Aristotle refers to the plot as the single-most vital component of the tragedy. The plot is a structure of incidents, or actions, of considerable magnitude. The incidents are meant to elicit sympathy no matter the character that performs them. Despite the use of rhetorical figures in the play to separate Oedipus from his actions, no man can be separated from his own destiny. The multitude of misfortunes that Oedipus experiences elicits a fear to hear the striking number of horrors he undergoes, but these misfortunes were notions that did not come to exist because of choices he made himself, but of actions that were inescapable upon the announcement of his destiny (On the Sublime, 23). His misfortunes are not his culpability, because his choices were not made out of free-will, or of an error in his character, but were fate.
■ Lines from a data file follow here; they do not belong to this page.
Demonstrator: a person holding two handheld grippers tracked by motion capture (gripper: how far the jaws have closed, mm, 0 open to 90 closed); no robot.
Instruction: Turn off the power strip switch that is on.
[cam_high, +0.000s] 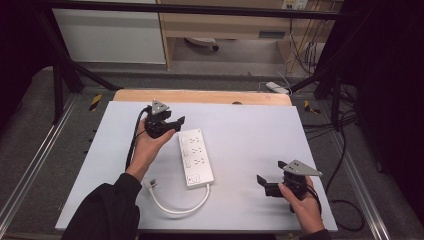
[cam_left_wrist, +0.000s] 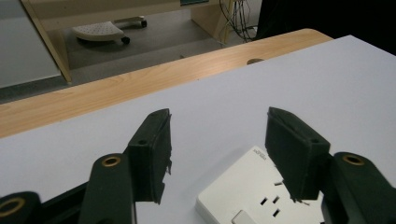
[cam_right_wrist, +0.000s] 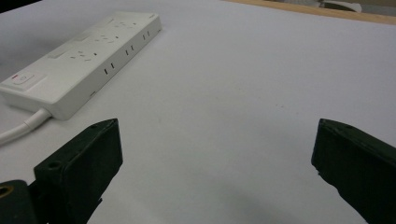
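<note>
The left gripper (cam_high: 172, 124) hangs over the far end of the white power strip (cam_high: 195, 156), which lies flat on the grey table mat (cam_high: 250, 145) with its cable (cam_high: 172, 202) looping back toward the person and ending in a plug (cam_high: 151, 184). In the left gripper view the far corner of the strip sits below and partly beneath the right-hand jaw, while the left-hand jaw stands over bare mat; nothing is between the pads, so the jaws are released, about half spread. Whether either pad brushes the strip's top face is hard to judge from this angle; it looks as if there is a gap.

The right gripper (cam_high: 267, 184) rests near the mat's right side, well apart from the strip. In its own view the jaws stand wide and empty, the strip (cam_right_wrist: 79, 63) lying ahead and off to the left of the left-hand jaw, its red-marked switch (cam_right_wrist: 21, 78) at the near end.

As a judgement, the work is at its beginning: the strip is untouched and the plug lies loose. The left gripper seems to be lining up on the far end; the grasp, and whatever handling follows it, remain to be done.
</note>
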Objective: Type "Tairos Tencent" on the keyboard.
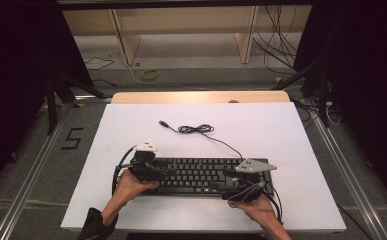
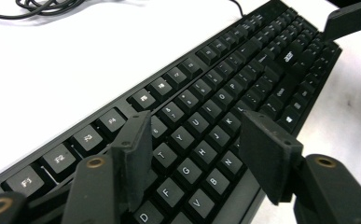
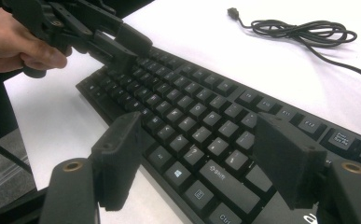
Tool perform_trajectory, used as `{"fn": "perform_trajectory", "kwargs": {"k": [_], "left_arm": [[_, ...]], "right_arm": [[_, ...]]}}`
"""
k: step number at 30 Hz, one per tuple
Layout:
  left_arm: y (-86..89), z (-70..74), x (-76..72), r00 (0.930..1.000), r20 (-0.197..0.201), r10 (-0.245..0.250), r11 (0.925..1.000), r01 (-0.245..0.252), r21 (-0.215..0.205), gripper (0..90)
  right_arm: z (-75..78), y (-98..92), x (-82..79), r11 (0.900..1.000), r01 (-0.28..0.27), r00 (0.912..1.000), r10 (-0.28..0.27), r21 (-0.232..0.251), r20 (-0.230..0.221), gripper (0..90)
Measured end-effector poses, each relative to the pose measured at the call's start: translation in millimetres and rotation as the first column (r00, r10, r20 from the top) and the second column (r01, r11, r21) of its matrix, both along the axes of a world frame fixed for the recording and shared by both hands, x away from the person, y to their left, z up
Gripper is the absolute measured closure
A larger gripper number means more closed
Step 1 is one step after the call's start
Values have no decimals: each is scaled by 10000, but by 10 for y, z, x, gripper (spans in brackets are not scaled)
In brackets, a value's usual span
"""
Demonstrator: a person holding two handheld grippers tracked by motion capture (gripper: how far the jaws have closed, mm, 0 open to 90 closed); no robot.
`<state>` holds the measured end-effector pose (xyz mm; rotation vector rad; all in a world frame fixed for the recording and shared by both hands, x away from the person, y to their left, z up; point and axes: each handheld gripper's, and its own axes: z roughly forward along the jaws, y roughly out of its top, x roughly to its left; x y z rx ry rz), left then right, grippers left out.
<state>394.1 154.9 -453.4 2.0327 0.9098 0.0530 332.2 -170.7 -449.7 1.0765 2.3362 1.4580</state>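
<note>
On the white bench (image 1: 291,130), the black keyboard (image 1: 196,175) lies near the front edge between left gripper (image 2: 197,154) and right gripper (image 3: 201,158), both with jaws spread and empty; closing evenly on each end should keep it level

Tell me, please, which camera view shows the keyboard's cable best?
The high view: the cable runs whole from keyboard to plug. The right gripper view catches its coil and plug; the left gripper view only a cropped bit.
</note>
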Motion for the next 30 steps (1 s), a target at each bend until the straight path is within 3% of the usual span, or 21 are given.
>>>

The didactic importance of this play fails to be comprehended in totality. Tiresias, as a messenger of the gods and seer of the future, foresees the eventual blinding of Oedipus (“Oedipus”, 517). Despite Oedipus mocking Tiresias when told this, he blinds himself from seeing what he has destroyed (1405-1409). A parallel of their blindness ensues; one blind upon gaining the knowledge of the future, and the other blind upon gaining the knowledge of his past. Symbolic of attempting to remain in the dark, or in ignorance, for knowledge is too bright, Oedipus attempts to revert to his unawareness, but the eradication of ignorance had already occurred. Longinus recognizes the great power that exists in the messenger of God from the Torah, commenting: In this manner also the lawgiver of the Jews, no ordinary man, since he recognized and expressed divine power according to its worth, expressed that power clearly when he wrote at the beginning of his Laws: “And God said.” What? “Let there be light, and there was light…” (Sublime, 9). Longinus categorizes himself from the lawgiver, and from God in the statement made with quotation. Tiresias, like the lawgiver, is no ordinary man, who obtains messages from a supreme being. It is supposed that humanity has the ability to act upon their will to follow, or not follow, these laws, but if Oedipus’ fate is inescapable, then the existence of free-will, and subsequently, a meaning to action, is questioned. Oedipus is blinded by the light of the knowledge of his fate, that the gods, like the Jewish God, had created.

Oedipus’ desire for a success of achieving total knowledge functions as the limit that he desires to transgress. In achieving this transgression, Oedipus is unable to return to ignorance, for the concept as a whole is destroyed with knowledge. The tragedy depicts humanity’s unsuccessful attempts to escape evil and destiny, forcing the reader to question if the actions they choose are made of out their own free will, or if they are simply pre-ordained. This tragedy elicits most, if not all, of the features of great writing, in terms of both catharsis and the sublime, yet the plot fails to provide moral guidance, for morality cannot exist if freedom does not – the boundaries are escapable, but destiny is not.